* Work instructions:
When you reach the line with "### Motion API" in the data below, begin printing lines exactly, and stop once the line with "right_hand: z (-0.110" has been printed.

* Extracted data:
┌──

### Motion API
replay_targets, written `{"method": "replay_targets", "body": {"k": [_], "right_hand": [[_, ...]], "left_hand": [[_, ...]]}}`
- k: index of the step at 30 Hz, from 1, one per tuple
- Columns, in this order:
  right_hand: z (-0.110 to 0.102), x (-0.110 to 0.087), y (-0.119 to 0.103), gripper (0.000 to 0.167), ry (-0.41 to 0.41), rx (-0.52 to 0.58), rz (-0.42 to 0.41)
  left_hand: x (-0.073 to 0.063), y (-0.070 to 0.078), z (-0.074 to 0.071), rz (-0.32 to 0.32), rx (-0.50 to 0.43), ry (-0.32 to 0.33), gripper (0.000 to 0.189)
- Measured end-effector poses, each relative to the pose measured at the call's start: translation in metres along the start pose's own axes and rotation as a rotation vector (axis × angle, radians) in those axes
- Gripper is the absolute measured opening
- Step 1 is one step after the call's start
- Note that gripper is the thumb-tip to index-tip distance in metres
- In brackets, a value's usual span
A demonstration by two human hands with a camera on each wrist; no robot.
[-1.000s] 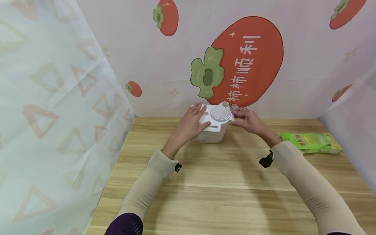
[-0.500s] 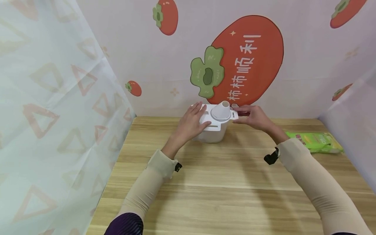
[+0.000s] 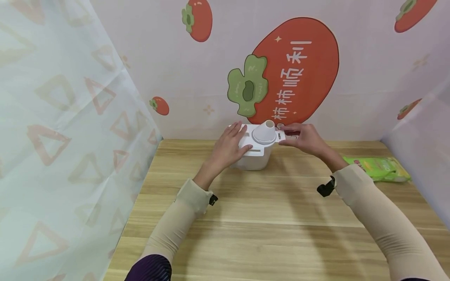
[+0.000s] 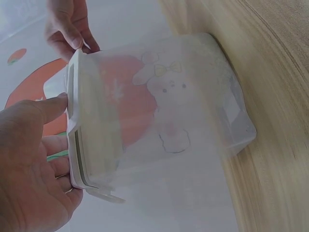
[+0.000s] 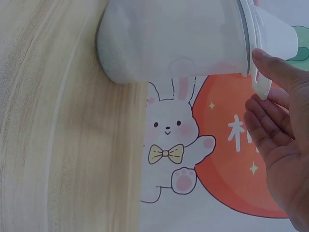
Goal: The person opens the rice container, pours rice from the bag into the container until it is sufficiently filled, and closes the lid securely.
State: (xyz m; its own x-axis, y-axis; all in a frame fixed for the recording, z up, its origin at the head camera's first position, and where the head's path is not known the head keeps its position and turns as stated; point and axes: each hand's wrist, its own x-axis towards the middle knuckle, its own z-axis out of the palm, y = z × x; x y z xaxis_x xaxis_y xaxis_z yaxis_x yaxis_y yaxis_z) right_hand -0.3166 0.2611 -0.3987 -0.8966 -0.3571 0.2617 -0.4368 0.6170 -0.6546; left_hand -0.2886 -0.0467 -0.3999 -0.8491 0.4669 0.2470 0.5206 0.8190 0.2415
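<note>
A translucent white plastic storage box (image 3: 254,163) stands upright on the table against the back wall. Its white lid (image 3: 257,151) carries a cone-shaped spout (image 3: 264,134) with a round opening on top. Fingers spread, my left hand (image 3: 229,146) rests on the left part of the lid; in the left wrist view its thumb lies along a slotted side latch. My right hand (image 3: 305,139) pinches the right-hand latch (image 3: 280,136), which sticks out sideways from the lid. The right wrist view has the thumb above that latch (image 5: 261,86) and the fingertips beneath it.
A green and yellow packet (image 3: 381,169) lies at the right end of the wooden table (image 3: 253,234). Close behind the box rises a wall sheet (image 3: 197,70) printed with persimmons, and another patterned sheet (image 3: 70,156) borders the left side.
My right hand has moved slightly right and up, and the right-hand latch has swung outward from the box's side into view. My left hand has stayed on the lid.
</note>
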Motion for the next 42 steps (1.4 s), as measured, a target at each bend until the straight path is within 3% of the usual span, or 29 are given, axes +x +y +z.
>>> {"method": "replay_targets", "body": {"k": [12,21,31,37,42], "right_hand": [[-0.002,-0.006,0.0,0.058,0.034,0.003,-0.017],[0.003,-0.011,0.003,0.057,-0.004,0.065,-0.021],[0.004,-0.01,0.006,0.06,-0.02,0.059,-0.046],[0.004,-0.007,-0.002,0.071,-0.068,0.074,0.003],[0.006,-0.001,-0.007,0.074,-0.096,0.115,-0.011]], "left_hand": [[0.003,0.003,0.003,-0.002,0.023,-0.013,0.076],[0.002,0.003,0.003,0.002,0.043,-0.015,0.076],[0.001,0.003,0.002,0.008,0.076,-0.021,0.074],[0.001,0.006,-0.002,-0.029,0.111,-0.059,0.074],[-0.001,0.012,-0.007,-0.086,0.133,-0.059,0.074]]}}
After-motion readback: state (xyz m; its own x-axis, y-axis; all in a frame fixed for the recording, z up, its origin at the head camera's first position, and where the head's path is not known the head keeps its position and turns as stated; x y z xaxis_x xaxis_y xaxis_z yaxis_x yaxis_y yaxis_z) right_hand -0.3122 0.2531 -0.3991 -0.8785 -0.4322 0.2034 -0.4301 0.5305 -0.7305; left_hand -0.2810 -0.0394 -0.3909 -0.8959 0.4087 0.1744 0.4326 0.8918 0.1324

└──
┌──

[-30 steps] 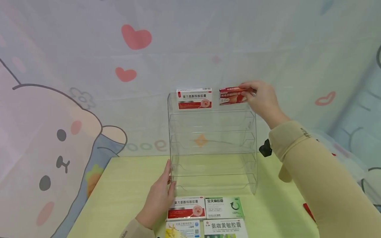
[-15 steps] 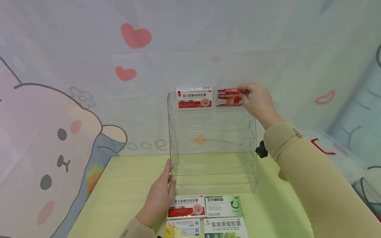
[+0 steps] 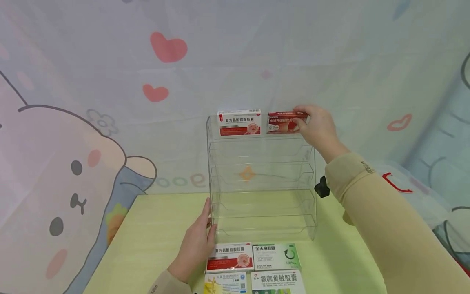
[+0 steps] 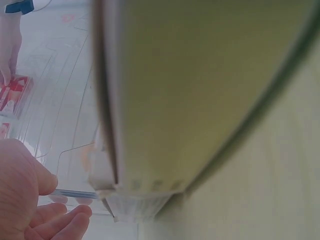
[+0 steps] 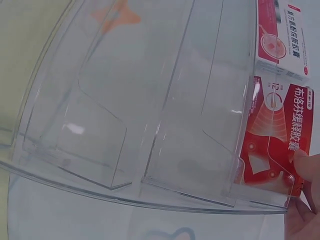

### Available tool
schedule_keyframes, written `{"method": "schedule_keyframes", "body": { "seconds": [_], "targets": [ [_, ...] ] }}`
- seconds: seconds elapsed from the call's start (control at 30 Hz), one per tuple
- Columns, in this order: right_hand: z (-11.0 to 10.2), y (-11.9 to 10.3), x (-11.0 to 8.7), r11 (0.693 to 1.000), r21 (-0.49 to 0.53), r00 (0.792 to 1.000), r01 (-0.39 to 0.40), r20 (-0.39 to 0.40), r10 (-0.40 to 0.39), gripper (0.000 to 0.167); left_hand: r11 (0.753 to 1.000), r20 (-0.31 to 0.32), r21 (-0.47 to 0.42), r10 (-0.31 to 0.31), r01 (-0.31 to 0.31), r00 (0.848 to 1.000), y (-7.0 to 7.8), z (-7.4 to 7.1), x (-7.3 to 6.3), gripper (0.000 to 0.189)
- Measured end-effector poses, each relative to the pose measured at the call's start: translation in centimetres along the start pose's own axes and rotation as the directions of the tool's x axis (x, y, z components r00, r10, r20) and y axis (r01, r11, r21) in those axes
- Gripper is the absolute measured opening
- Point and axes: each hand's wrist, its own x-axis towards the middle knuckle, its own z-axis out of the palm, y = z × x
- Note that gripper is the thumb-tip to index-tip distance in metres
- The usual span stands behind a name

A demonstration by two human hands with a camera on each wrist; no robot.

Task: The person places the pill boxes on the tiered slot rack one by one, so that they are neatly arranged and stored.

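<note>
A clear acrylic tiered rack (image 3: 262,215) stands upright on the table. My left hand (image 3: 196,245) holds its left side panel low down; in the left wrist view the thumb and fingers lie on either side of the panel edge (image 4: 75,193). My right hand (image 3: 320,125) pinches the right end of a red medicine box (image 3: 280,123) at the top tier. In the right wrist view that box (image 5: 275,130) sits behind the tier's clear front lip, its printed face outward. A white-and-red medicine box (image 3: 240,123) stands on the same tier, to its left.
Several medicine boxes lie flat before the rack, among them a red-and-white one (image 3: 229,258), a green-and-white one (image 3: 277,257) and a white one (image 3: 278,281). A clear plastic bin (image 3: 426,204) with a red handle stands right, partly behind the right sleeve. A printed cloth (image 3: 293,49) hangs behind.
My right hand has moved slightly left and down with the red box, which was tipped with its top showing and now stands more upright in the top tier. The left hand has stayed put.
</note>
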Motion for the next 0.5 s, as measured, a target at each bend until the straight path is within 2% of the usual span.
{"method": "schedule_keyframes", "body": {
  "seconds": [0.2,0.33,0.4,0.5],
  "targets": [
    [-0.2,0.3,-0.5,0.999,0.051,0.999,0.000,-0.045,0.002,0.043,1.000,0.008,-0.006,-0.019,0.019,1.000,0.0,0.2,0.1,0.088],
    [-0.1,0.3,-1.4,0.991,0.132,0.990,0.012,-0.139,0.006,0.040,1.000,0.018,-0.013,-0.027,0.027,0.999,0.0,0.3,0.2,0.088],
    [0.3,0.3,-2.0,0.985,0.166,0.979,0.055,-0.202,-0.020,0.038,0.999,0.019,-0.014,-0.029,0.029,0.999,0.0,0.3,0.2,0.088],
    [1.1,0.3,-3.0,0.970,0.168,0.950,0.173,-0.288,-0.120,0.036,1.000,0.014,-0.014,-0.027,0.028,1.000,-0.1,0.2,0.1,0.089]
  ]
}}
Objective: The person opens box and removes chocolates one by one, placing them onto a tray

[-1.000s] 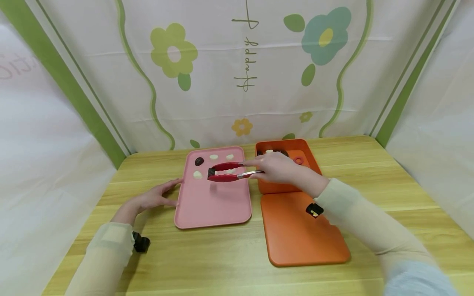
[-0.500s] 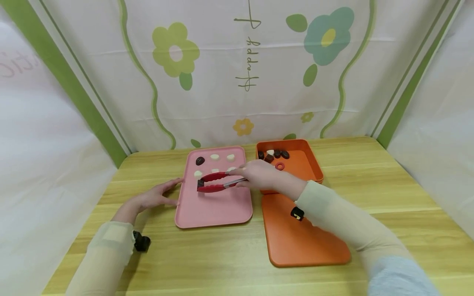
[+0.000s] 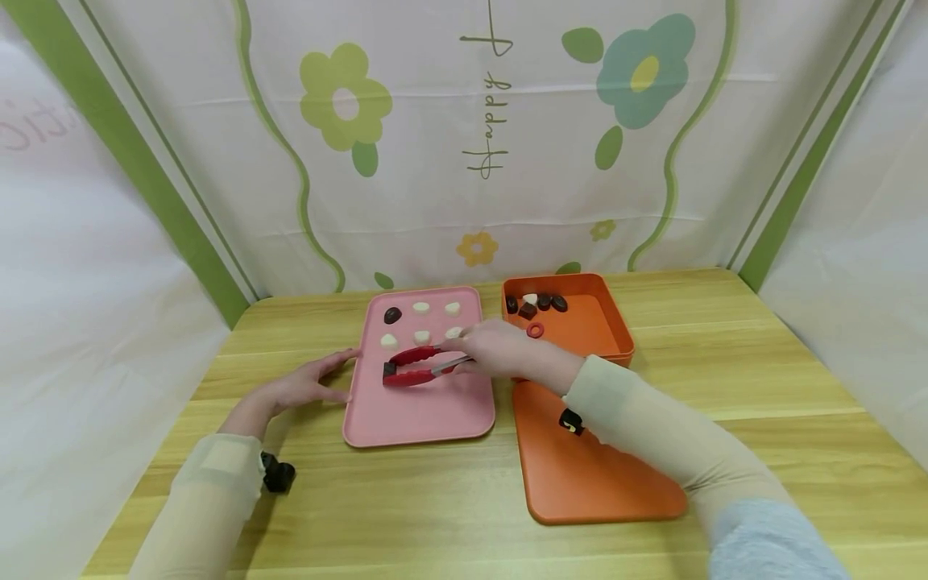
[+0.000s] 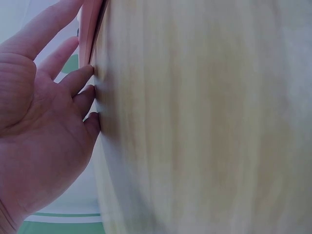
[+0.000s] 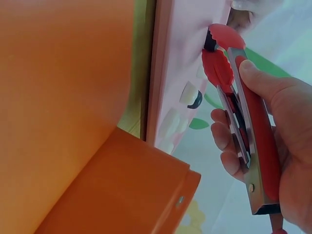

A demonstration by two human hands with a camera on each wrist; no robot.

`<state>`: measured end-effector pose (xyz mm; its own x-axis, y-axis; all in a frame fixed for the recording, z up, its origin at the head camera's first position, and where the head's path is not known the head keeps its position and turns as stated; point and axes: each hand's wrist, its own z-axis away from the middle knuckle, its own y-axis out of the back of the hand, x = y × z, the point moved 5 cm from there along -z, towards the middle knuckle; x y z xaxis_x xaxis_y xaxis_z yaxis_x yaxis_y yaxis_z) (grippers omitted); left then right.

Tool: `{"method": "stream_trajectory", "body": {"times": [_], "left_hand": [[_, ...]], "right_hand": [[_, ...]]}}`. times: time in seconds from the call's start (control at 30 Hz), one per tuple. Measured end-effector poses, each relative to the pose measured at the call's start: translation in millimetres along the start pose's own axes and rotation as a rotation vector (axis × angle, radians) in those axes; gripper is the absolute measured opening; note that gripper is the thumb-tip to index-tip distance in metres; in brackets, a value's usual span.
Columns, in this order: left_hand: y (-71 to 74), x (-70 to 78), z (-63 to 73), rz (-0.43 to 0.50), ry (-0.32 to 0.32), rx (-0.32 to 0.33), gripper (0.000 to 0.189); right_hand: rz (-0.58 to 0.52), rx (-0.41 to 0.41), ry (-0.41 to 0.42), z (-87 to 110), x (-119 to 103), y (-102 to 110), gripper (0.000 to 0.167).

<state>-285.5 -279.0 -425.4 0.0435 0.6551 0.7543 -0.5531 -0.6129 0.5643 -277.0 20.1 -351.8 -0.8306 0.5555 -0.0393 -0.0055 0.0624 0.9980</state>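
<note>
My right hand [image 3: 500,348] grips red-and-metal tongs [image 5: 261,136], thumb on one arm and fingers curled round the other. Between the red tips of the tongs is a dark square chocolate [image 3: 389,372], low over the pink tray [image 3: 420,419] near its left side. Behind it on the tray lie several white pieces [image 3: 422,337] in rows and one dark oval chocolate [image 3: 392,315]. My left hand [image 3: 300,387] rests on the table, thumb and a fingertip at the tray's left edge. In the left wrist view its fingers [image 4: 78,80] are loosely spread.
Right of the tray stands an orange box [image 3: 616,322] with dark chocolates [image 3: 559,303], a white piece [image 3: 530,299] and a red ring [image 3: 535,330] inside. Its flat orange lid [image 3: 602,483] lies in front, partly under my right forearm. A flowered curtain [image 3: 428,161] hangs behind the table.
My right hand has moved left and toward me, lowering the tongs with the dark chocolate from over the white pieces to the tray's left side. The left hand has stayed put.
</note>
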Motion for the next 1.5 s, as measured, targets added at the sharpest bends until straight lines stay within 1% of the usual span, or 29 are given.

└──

* Output for this exercise:
### Motion API
replay_targets, written `{"method": "replay_targets", "body": {"k": [_], "right_hand": [[_, ...]], "left_hand": [[_, ...]]}}`
- k: index of the step at 30 Hz, from 1, one per tuple
- Columns, in this order:
  right_hand: z (-0.110 to 0.102), x (-0.110 to 0.087), y (-0.119 to 0.103), gripper (0.000 to 0.167), ry (-0.41 to 0.41), rx (-0.52 to 0.58), rz (-0.42 to 0.41)

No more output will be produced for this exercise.